Le père d’Aigrigny eut alors autant de peine à contenir sa joie, que naguère il avait eu de peine à cacher sa terreur ; pourtant, il parut assez calme et dit à Gabriel :

— Je n’attendais pas moins de vous, mon cher fils.

Puis il fit un signe à Rodin pour l’engager à intervenir.
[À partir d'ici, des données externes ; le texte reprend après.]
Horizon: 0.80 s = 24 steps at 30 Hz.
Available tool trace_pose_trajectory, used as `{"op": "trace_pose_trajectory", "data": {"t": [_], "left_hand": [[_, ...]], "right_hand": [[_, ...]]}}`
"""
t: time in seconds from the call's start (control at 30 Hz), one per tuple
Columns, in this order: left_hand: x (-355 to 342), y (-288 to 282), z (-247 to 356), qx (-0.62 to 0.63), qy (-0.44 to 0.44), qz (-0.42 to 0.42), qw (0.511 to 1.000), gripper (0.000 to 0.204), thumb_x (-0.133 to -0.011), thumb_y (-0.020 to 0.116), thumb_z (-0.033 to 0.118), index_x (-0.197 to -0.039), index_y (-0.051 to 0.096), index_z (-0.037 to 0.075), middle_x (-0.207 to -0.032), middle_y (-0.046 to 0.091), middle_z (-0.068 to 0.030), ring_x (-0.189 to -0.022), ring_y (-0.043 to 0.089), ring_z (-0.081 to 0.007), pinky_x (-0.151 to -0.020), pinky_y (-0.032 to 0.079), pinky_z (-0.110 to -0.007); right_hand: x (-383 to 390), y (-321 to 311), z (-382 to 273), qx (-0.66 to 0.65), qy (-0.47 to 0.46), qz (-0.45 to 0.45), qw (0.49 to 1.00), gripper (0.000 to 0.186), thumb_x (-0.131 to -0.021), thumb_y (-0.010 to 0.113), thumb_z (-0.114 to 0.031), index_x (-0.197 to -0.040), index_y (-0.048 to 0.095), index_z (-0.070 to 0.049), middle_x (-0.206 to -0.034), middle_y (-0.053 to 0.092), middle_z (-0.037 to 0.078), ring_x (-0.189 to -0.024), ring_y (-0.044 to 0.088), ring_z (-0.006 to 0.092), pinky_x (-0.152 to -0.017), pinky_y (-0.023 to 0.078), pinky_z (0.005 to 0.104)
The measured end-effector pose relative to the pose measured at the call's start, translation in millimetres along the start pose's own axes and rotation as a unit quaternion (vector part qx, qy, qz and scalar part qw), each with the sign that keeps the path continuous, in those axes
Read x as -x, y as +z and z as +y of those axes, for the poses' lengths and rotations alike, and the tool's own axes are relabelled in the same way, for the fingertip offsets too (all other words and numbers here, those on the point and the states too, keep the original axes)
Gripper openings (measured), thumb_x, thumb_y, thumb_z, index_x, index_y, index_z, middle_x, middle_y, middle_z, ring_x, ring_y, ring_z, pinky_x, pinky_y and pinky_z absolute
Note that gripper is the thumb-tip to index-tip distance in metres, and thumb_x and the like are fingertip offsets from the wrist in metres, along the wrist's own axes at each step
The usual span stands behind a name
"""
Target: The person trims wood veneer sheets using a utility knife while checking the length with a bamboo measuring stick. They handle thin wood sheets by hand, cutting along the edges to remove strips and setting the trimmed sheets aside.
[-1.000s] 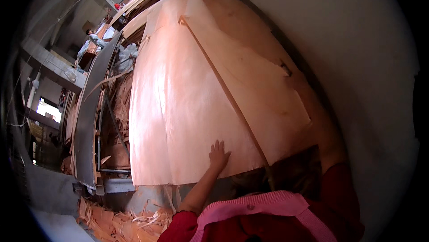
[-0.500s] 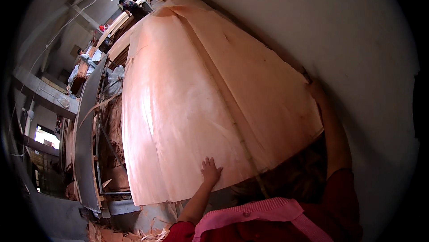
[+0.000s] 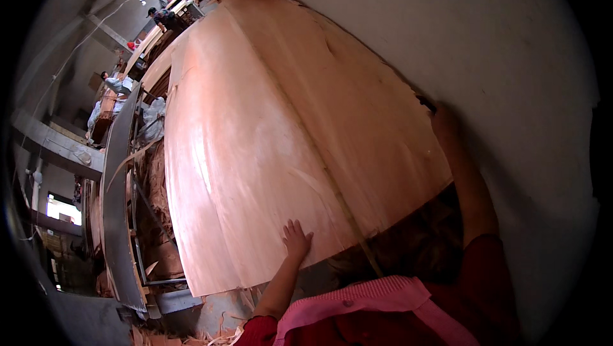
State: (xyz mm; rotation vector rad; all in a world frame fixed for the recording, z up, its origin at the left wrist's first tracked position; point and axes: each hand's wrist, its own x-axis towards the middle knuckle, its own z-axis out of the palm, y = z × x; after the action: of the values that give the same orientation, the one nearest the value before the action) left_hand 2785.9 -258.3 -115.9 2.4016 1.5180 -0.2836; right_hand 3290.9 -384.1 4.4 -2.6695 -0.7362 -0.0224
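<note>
A large, thin pinkish wood veneer sheet [image 3: 236,154] spreads out in front of me and runs away toward the far end. Along it lies a slim bamboo-like pole [image 3: 327,170], its near end sticking out past the sheet toward my waist. My left hand [image 3: 297,239] rests flat on the sheet near its front edge, fingers spread. At the sheet's right edge, beside the wall, my right hand [image 3: 444,119] is closed around something; a short dark tip [image 3: 424,102] shows past it, too small to name.
A pale wall [image 3: 511,90] runs close along the right. To the left stands a dark long panel [image 3: 121,205] with a metal frame [image 3: 138,250] beside it. Veneer scraps [image 3: 211,327] litter the floor at lower left. A person [image 3: 167,19] works among stacks far back.
The raised fold at the sheet's far end has flattened out. My right hand has shifted slightly up along the right edge, and the dark tip shows more. My left hand stays flat.
</note>
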Motion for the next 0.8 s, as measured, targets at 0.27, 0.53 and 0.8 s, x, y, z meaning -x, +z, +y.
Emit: {"op": "trace_pose_trajectory", "data": {"t": [0.27,0.53,0.8], "left_hand": [[-4.1,-3.3,-7.2,0.022,0.012,-0.018,1.000,0.068,-0.075,0.061,0.033,-0.127,0.030,0.004,-0.136,0.021,-0.0192,-0.124,0.021,-0.0374,-0.094,0.027,-0.053],[12.7,10.0,-61.4,0.049,0.192,0.010,0.980,0.059,-0.075,0.061,0.023,-0.123,0.036,0.000,-0.128,0.035,-0.0203,-0.119,0.031,-0.0374,-0.097,0.029,-0.041],[102.9,-39.4,-130.2,0.039,0.336,0.062,0.939,0.049,-0.074,0.060,0.017,-0.119,0.043,0.005,-0.126,0.039,-0.0167,-0.118,0.032,-0.0372,-0.096,0.029,-0.045]], "right_hand": [[182.5,2.3,-23.0,-0.204,-0.052,-0.168,0.963,0.034,-0.078,0.054,-0.024,-0.109,0.055,-0.011,-0.102,0.057,0.014,-0.094,0.055,0.0290,-0.079,0.043,0.0350],[366.3,78.4,-56.9,-0.233,-0.009,-0.322,0.918,0.051,-0.083,0.051,-0.022,-0.128,0.032,-0.009,-0.102,0.053,0.025,-0.092,0.054,0.0342,-0.080,0.041,0.0401],[385.2,115.1,-77.5,-0.268,0.050,-0.253,0.928,0.045,-0.083,0.049,-0.013,-0.126,0.035,-0.011,-0.103,0.055,0.022,-0.093,0.054,0.0323,-0.080,0.041,0.0360]]}}
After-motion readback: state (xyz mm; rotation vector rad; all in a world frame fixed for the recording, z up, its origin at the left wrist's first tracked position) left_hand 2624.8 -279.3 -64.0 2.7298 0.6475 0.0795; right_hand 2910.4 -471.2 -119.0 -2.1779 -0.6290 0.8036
Celui-ci comprit parfaitement son supérieur ; il quitta la cheminée, se rapprocha de Gabriel, s’appuya sur une table où l’on voyait une écritoire et du papier ; puis, se mettant à tambouriner machinalement sur le bureau du bout de ses doigts noueux, à ongles plats et sales, il dit au père d’Aigrigny :

— Tout ceci est bel et bon ;… mais monsieur votre cher fils vous donne pour toute garantie de sa promesse… un serment… et c’est peu…

— Monsieur ! s’écria Gabriel.

— Permettez, dit froidement Rodin ; la loi, ne reconnaissant pas notre existence, ne peut reconnaître les dons faits en faveur de la compagnie… Vous pouvez donc reprendre demain ce que vous aurez donné aujourd’hui.

— Et mon serment, monsieur ? s’écria Gabriel.